Scan the data below and report how many lines include the word "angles". Nothing else is wanted.

### STORED DATA

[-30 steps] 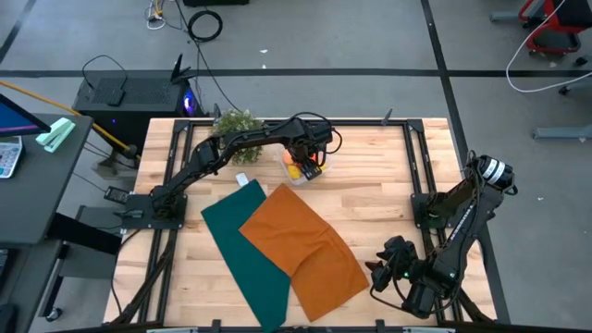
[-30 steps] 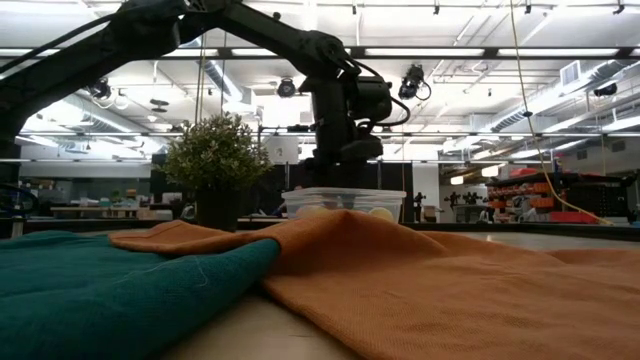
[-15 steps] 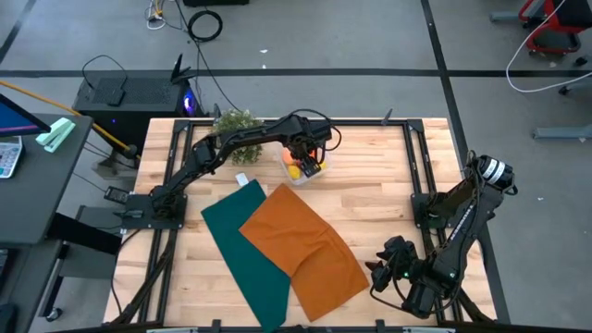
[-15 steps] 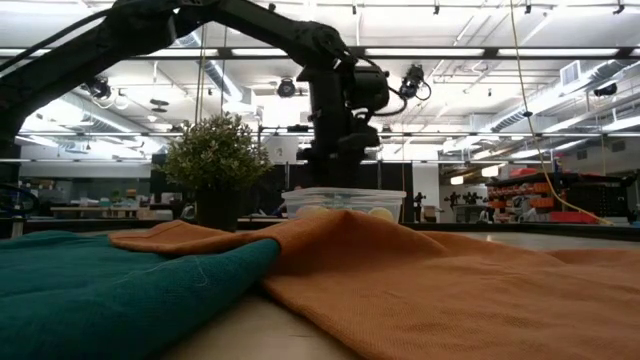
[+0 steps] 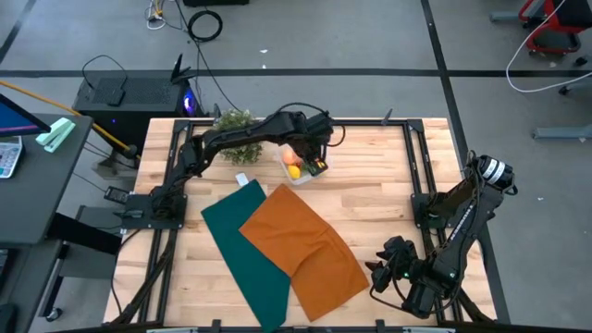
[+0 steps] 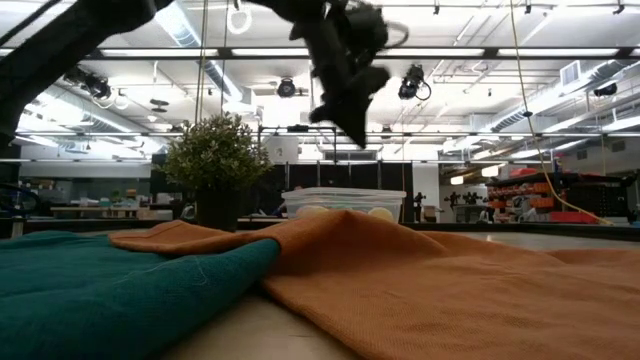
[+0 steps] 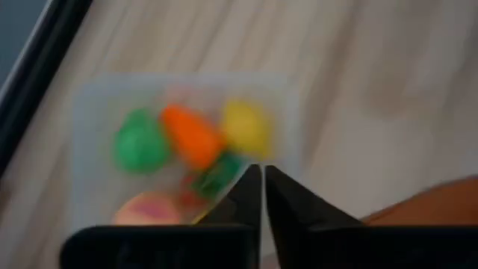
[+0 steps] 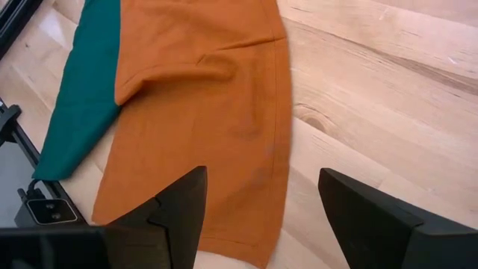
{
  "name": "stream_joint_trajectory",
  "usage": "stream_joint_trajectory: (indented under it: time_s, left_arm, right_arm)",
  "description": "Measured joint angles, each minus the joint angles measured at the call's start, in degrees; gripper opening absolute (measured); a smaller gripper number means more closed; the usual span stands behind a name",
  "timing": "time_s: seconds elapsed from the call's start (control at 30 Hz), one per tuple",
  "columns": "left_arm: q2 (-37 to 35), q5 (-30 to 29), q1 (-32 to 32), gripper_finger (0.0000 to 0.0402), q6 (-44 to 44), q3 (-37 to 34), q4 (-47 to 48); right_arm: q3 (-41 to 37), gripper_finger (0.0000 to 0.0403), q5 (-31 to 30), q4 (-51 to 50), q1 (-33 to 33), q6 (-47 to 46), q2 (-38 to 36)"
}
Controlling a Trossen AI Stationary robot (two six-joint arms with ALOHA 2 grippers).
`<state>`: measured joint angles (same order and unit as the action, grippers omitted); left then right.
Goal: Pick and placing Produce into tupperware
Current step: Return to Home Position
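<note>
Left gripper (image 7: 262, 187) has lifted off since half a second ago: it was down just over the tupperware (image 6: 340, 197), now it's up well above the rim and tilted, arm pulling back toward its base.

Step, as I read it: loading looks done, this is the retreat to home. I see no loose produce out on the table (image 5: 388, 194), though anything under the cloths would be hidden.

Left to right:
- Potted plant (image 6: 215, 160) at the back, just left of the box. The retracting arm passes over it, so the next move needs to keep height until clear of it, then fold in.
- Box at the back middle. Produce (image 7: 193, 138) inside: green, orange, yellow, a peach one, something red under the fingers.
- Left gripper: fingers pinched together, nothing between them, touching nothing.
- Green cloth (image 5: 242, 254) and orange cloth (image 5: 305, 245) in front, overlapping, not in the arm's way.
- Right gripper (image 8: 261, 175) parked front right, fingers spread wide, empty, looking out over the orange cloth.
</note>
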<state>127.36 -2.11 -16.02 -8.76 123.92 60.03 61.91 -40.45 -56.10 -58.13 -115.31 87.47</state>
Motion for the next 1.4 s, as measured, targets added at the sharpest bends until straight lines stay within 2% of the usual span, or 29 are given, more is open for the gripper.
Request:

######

- [OUTPUT BELOW]: 2